Another method sometimes utilized for condensing turbine exhaust steam is the use of an air-cooled condenser. Exhaust steam from the low pressure steam turbines flows through the air-cooled condensing tubes which usually have metal fins on their external surface to increase their heat transfer capacity. Ambient air from a large fan is directed over the fins to cool the tubes and condense the low pressure steam in the tubes. Air-cooled condensers typically operate at a higher temperature than water-cooled surface condensers.

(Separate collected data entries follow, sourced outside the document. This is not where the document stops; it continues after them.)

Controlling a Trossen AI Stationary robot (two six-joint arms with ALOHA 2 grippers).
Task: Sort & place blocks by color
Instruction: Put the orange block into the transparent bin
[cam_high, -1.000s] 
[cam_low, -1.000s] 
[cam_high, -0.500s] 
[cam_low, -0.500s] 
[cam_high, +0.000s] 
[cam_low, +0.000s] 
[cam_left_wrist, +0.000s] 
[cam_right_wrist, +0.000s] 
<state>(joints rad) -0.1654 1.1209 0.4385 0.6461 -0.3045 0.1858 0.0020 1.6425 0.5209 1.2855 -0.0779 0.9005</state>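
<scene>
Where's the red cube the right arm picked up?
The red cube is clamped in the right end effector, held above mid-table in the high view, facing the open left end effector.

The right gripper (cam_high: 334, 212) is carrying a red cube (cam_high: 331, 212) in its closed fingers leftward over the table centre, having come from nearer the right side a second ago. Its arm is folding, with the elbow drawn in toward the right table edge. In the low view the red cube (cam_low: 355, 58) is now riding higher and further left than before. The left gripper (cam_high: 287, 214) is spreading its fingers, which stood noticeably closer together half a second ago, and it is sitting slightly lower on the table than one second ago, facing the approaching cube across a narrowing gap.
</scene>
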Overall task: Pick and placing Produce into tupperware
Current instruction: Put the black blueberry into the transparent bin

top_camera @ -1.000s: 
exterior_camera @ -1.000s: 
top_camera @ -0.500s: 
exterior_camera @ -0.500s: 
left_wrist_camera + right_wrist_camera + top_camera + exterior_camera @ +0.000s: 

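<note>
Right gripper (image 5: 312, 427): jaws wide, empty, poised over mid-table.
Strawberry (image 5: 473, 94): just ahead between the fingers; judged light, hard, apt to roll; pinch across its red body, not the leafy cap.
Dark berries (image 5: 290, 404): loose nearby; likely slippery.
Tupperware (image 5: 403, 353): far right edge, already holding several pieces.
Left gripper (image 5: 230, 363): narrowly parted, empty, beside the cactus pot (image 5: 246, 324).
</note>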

While reducing the amount of water used in a power plant, the higher condensing temperature results in a higher exhaust pressure for the low pressure turbines which reduces the overall efficiency of the power plant.

Diagram of the overall conventional coal-fired power plant

Simplified coal-fired power plant
1. Cooling tower 11. High pressure steam turbine 20. Fan
2. Cooling water pump 12. Deaerator 21. Reheater
3. transmission line (3-phase) 13. Feedwater heater 22. Combustion air intake
4. transformer (3-phase) 14. Coal conveyor 23. Economiser
5. Electrical generator (3-phase) 15. Coal hopper 24. Air preheater
6. Low pressure steam turbines 16. Coal pulverizer 25. Cold-side Electrostatic precipitator
7. Condensate and feedwater pumps 17. Steam drum 26. Fan
8. Surface condenser 18. Bottom ash hopper 27. Flue gas desulfurization scrubber
9. Intermediate pressure steam turbine 19. Superheater 28. Flue gas stack
10. Steam control valve

Stack gas path

For more information, see: Air preheater and Conventional coal-fired power plant#Air pollution control technology.

As the combustion flue gas exits the steam generator, it flows through a heat exchange device where it is cooled by exchanging heat with the incoming combustion air. The device is called an air preheater (referred to as an APH). The gas exiting the steam generator is laden with particulate matter (PM), referred to as fly ash, which consists of very small ash particles. The flue gas contains nitrogen along with combustion products carbon dioxide (CO2), sulfur dioxide (SO2) and nitrogen oxides (NOx).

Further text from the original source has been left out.